Cette scène est un classique à droite. La tradition bonapartiste fait que l’âme militante, attachée au chef, vit la diversité comme, au mieux une division, au pire une trahison. En 2016, les foules d’un parti redevenu sarkozyste conspuaient Alain Juppé, accusé de dérive centriste et de déviationnisme bobo. Nicolas Sarkozy, lui-même, avait subi une telle bronca, certes désagréable, mais qui donne au supplicié (aux yeux de l’ensemble de l’opinion) une image de martyre courageux face à une meute sectaire. En 1995, juste après l’élection de Jacques Chirac, Nicolas Sarkozy (qui avait choisi Edouard Balladur à la présidentielle) se faisait aussi siffler et même cracher dessus dans les réunions de son parti. Une vindicte d’une violence inouïe qui avait profondément marqué celui qui deviendrait président 12 ans plus tard. A tel point que lorsqu’il a repris le parti, (devenu UMP) en 2007, et même si sa stratégie et son tempérament le portaient au clivage et à la transgression, il a pris soin de tenir les 2 bouts de la droite, autoritaire et modérée.
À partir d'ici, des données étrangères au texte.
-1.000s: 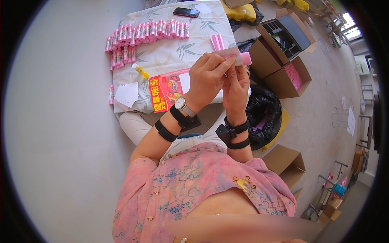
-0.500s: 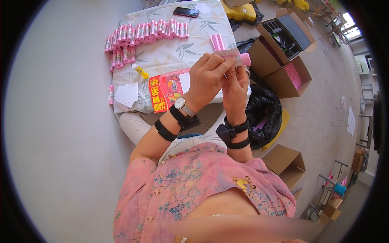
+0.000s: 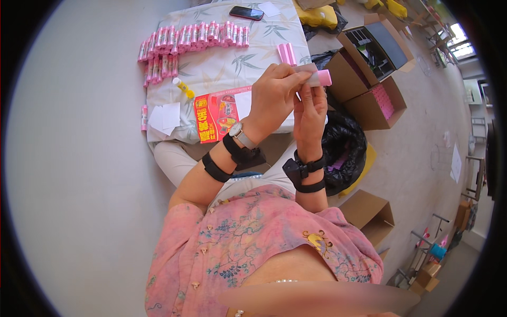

Laurent Wauquiez ne doit pas s’opposer à la gauche mais au centrisme macronien… les 2 bouts qu’il doit tenir sont de droite et d’extrême droite. Voilà pourquoi l’hostilité manifestée samedi à l’égard de Valérie Pécresse n’est pas de même nature. Il s’agit bien de la naissance de 2 droites divisées par une question essentielle. 

Irréconciliables ?

Et bien, par le passé, droites gaullistes et démocrate-chrétiennes, conservatrices et centristes, autoritaires et libérales… et même souverainistes et européennes, étaient différentes mais se considéraient comme des branches d’une même famille, d’un même camp, face à la gauche. Aujourd’hui, même si Valérie Pécresse dit encore que la droite est réconciliable, on sent bien que, pour elle, la condition de cette réconciliation serait un changement radical d’orientation politique du nouveau patron de LR. Pour beaucoup d’autres leaders de la droite (Xavier Bertrand, Alain Juppé), le lien est rompu. Quelle est la raison de ce divorce ? Pourquoi, cette fois-ci, plus que lors de toutes les dissensions de la droite qui nous ont fourni tant de matière à chroniques par le passé, peut-on dire que papa et maman ont peu de chances d’habiter à nouveau sous le même toi ? Tout simplement parce qu’entre les deux tours de la présidentielle, à un moment crucial, la droite s’est divisée, non pas sur un bouclier fiscal ou sur l’âge légal de départ en retraite, ni même sur une question de personne ou d’égo… mais sur l’attitude à avoir face au FN. Laurent Wauquiez n’a pas voulu choisir entre Marine Le Pen et Emmanuel Macron. Cette dissension-là est la preuve qu’à droite, il y a désormais 2 visions opposées à propos de ce que devrait être la société. Se quereller sur l’itinéraire pour atteindre un même but c’est classique dans un couple, mais quand on constate qu’on ne veut plus aller au même endroit, il ne reste plus qu’à se séparer. La droite en est là.